■ REQUIREMENT
If a line of the listing contains the string "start", return that line.

■ DATA
^^^^^^^^^^^^^^^^
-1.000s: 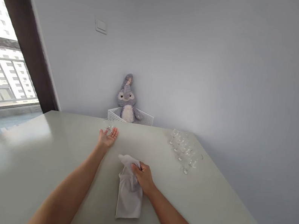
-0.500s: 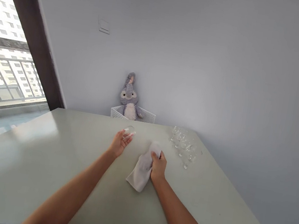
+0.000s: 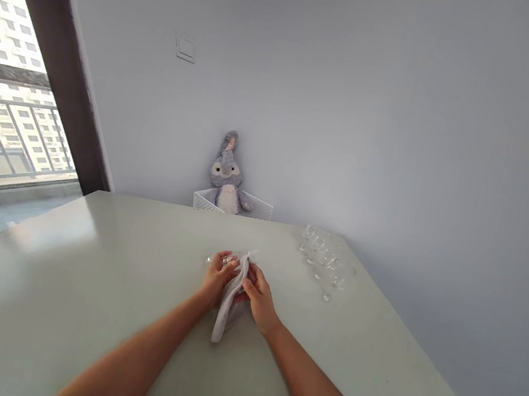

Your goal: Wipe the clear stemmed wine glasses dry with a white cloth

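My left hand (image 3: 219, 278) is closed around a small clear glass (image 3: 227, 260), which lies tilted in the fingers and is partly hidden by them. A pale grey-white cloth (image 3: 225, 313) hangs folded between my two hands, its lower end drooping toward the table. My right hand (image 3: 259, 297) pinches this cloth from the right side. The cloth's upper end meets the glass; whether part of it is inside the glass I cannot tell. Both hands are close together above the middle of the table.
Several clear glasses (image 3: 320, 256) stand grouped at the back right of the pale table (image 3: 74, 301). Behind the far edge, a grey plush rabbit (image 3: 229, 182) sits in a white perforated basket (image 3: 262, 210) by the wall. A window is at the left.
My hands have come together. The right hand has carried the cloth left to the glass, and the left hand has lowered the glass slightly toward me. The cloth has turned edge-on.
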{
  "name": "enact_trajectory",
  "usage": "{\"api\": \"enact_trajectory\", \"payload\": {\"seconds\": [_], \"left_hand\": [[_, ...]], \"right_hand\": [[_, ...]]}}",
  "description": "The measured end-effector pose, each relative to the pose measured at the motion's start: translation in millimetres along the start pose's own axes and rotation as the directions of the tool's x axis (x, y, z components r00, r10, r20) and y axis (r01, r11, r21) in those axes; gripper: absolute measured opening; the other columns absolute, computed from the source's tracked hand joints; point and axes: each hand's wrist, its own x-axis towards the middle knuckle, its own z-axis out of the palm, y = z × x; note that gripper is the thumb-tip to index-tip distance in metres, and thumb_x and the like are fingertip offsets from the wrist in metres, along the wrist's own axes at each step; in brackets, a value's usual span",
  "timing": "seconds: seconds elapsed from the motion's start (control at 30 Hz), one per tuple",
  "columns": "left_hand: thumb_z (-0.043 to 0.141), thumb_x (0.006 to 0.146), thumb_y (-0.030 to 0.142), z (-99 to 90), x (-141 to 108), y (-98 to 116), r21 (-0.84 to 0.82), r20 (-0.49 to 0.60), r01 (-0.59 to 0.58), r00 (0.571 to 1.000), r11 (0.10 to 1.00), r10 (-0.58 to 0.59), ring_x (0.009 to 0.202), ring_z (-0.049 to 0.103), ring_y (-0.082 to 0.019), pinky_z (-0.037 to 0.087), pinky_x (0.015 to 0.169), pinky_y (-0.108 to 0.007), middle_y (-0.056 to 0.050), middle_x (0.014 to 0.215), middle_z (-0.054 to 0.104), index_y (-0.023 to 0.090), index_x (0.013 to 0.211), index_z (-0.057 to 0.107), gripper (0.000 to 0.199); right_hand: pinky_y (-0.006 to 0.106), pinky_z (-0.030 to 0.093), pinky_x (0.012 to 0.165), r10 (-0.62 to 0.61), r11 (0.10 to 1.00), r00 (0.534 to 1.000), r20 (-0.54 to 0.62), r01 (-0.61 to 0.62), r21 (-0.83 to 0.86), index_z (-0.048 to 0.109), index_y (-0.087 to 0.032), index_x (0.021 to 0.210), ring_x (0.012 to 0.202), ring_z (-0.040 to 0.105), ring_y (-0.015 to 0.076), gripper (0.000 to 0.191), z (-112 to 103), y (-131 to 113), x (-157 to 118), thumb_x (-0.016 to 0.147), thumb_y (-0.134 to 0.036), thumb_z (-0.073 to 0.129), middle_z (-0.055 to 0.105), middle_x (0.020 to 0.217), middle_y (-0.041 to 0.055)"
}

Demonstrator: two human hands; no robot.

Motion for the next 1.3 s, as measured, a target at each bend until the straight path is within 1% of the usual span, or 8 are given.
{"api": "enact_trajectory", "payload": {"seconds": [0.3, 0.57, 0.7, 0.83, 0.97, 1.07, 1.17, 1.3], "left_hand": [[0.060, 0.068, 0.043, -1.1, -7, 1, 0.350, 0.160, -0.047, 0.987, 0.936, -0.010, 0.072, 0.056, -0.015, 0.046, 0.064, -0.027, -0.001, 0.081, 0.057, 0.019, 0.104, 0.047, 0.045], [0.068, 0.064, 0.034, -9.7, -3, 12, 0.254, 0.355, -0.043, 0.933, 0.966, -0.051, 0.086, 0.053, -0.016, 0.041, 0.079, -0.028, -0.004, 0.091, 0.058, 0.019, 0.114, 0.050, 0.055], [0.057, 0.070, 0.048, -9.7, 1, 14, 0.291, 0.241, 0.023, 0.966, 0.956, -0.096, 0.065, 0.052, -0.012, 0.045, 0.063, -0.027, -0.001, 0.071, 0.056, 0.015, 0.105, 0.055, 0.048], [0.034, 0.075, 0.062, -4.7, 1, 7, 0.419, 0.071, 0.073, 0.991, 0.905, -0.113, 0.048, 0.044, -0.010, 0.040, 0.047, -0.024, 0.001, 0.054, 0.048, 0.011, 0.082, 0.060, 0.058], [0.053, 0.072, 0.051, 2.0, -6, 11, 0.325, 0.245, -0.053, 0.969, 0.944, -0.030, 0.078, 0.054, -0.014, 0.045, 0.067, -0.026, -0.006, 0.097, 0.058, 0.020, 0.111, 0.051, 0.050], [0.065, 0.066, 0.038, 4.1, -11, 21, 0.246, 0.324, -0.099, 0.946, 0.964, 0.014, 0.091, 0.052, -0.016, 0.042, 0.078, -0.026, -0.007, 0.117, 0.051, 0.023, 0.118, 0.046, 0.057], [0.058, 0.072, 0.043, 3.2, -11, 28, 0.290, 0.273, -0.047, 0.961, 0.956, -0.035, 0.079, 0.053, -0.015, 0.042, 0.070, -0.025, -0.005, 0.093, 0.060, 0.020, 0.114, 0.050, 0.048], [0.036, 0.080, 0.054, -0.6, -7, 29, 0.371, 0.216, 0.100, 0.958, 0.923, -0.190, 0.071, 0.053, -0.015, 0.042, 0.066, -0.028, -0.004, 0.077, 0.060, 0.015, 0.105, 0.057, 0.051]], "right_hand": [[0.022, 0.043, 0.040, 0.119, 0.990, 0.993, -0.002, -0.119, -0.076, 0.059, -0.017, 0.092, 0.049, 0.050, 0.0111, 0.030, -7, 22, 5, 0.066, -0.031, 0.062, 0.056, 0.064, -0.0022], [0.023, 0.043, 0.051, 0.283, 0.855, 0.958, -0.044, -0.232, 0.463, 0.058, -0.014, 0.077, 0.052, 0.051, 0.0107, 0.022, -17, 17, 12, 0.065, -0.032, 0.066, 0.058, 0.061, 0.0011], [0.025, 0.042, 0.054, 0.120, 0.992, 0.992, -0.027, -0.121, -0.038, 0.059, -0.018, 0.085, 0.057, 0.051, 0.0137, 0.024, -10, 18, 2, 0.066, -0.031, 0.064, 0.058, 0.065, 0.0007], [0.029, 0.041, 0.065, -0.062, 0.895, 0.998, -0.003, 0.054, -0.443, 0.061, -0.019, 0.075, 0.071, 0.053, 0.0188, 0.019, -8, 20, 0, 0.065, -0.034, 0.064, 0.061, 0.073, 0.0041], [0.027, 0.041, 0.054, 0.137, 0.990, 0.982, -0.129, -0.135, 0.031, 0.059, -0.016, 0.083, 0.058, 0.053, 0.0160, 0.031, -9, 14, 7, 0.069, -0.044, 0.059, 0.061, 0.069, 0.0039], [0.026, 0.041, 0.052, 0.208, 0.927, 0.975, -0.082, -0.169, 0.334, 0.057, -0.015, 0.093, 0.059, 0.054, 0.0152, 0.038, -5, 10, 7, 0.073, -0.048, 0.055, 0.061, 0.074, 0.0048], [0.026, 0.041, 0.053, 0.132, 0.991, 0.988, -0.076, -0.130, 0.026, 0.058, -0.017, 0.089, 0.061, 0.054, 0.0159, 0.036, -2, 12, 1, 0.069, -0.047, 0.059, 0.060, 0.071, 0.0032], [0.025, 0.040, 0.058, -0.004, 0.915, 0.998, -0.059, -0.020, -0.404, 0.059, -0.019, 0.071, 0.067, 0.054, 0.0175, 0.026, -5, 15, -2, 0.062, -0.042, 0.066, 0.060, 0.070, 0.0036]]}}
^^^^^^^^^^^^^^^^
■ ANSWER TO THIS PROBLEM
  "description": "The measured end-effector pose, each relative to the pose measured at the motion's start: translation in millimetres along the start pose's own axes and rotation as the directions of the tool's x axis (x, y, z components r00, r10, r20) and y axis (r01, r11, r21) in those axes; gripper: absolute measured opening; the other columns absolute, computed from the source's tracked hand joints; point and axes: each hand's wrist, its own x-axis towards the middle knuckle, its own z-axis out of the palm, y = z × x; note that gripper is the thumb-tip to index-tip distance in metres, and thumb_x and the like are fingertip offsets from the wrist in metres, along the wrist's own axes at each step; in brackets, a value's usual span",
  "timing": "seconds: seconds elapsed from the motion's start (control at 30 Hz), one per tuple",

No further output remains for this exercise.